Continuing rendition:
http://articles.latimes.com/2009/feb/01/nation/na-rendition1

Denying habeas rights at Bagram:
http://www.thenewamerican.com/index.php/usnews/constitution/3602-no-habeas-corpus-for-bagram-detainees

Threatening Britain to conceal torture evidence:
http://www.salon.com/news/opinion/glenn_greenwald/2009/05/12/obama"

And I think this really clinches it, don't you?

It's not just that Obama and his party's near super-majority of congress for the last two years has behaved identically to Bush on the economy and left us all in an ever-deepening hole with fewer and fewer opportunities - that damage just keeps on hammering ordinary Americans every day and is the big reason the Tea Party folks are upset... But those who voted for Democrats in the past few years expecting an end to Bush-era civil rights abuses and war mongering have been (or should be) equally disappointed!

And of course... Those of us who wanted both less war, less civil liberties abuses, a freer society and a freer economy who didn't vote for either major party candidates are perennially let down. And that's really the point... For all the partisan hacks out there still behind the 8-Ball on this one... It was YOUR OWN PARTY'S POLICIES that lost you the election!

It wasn't that any one really "trusts" the Republicans to do a better job, per se, though I know a lot of Tea Party people who want to believe they can hold their party accountable... It's not that people were duped by GOP sloganeering... It's not that the voter turn-out was low.

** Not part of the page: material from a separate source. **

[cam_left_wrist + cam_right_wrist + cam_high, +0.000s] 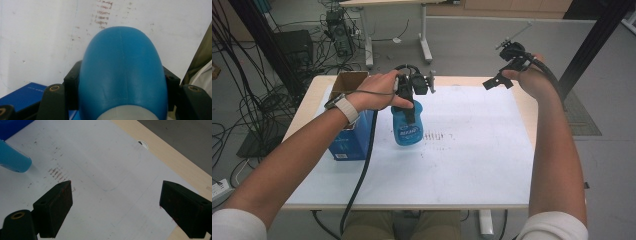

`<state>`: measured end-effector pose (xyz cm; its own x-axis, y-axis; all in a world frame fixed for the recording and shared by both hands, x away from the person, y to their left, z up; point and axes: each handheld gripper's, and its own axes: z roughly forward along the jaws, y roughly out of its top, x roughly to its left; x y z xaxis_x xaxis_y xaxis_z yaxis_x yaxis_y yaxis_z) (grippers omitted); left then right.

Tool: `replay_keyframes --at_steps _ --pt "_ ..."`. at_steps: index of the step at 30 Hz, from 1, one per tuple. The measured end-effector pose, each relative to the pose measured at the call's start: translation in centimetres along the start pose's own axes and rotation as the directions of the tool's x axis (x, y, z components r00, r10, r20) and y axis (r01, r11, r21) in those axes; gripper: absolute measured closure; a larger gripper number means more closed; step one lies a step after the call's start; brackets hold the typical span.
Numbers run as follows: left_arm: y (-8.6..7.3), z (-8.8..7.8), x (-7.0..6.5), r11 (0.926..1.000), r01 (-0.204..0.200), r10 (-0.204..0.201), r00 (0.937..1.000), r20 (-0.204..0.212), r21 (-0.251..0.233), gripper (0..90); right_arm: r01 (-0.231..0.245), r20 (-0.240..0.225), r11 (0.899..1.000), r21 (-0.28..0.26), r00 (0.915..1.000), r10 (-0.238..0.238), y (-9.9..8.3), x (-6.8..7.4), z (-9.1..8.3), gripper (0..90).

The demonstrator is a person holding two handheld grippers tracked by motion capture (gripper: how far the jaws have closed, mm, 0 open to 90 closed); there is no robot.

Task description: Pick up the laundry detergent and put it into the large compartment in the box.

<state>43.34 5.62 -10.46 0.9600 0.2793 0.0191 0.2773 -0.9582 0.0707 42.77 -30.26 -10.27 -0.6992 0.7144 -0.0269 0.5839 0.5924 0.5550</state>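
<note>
Bottle of blue plastic hangs above the white sheet on the counter in the high view, clamped by the left hand-held gripper, just beside a blue box. The right hand-held gripper is lifted over the far right corner. In the left gripper view, both jaws press the bottle sides. In the right gripper view, the right hand-held gripper stands wide with nothing inside; the bottle is at the left edge.
</note>
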Motion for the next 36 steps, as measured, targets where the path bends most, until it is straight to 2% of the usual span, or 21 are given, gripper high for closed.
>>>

You hear that Team Blue? You lost because of what you did (or didn't do).

At some point, it would be cool to see Obama and his party own up to their own failings and to the absurdity of their economic reasoning - but unfortunately, their sycophants refuse to acknowledge that the people know exactly what they're selling and don't like it. Partisan hackery will do what it does though... And in a few years, once the Republicans go back to their big-spending, entitlement bribing ways, I'm sure I'll have to write this article again with a few labels reversed... But I think we can do better.

I think it's time for everyone to wake up. Shrink the size of government, shrink the warfare and welfare states, let our economy flourish by loosening the millions of restrictions on everyone, and unchain its potential.

Seriously... Now's really the time to do it.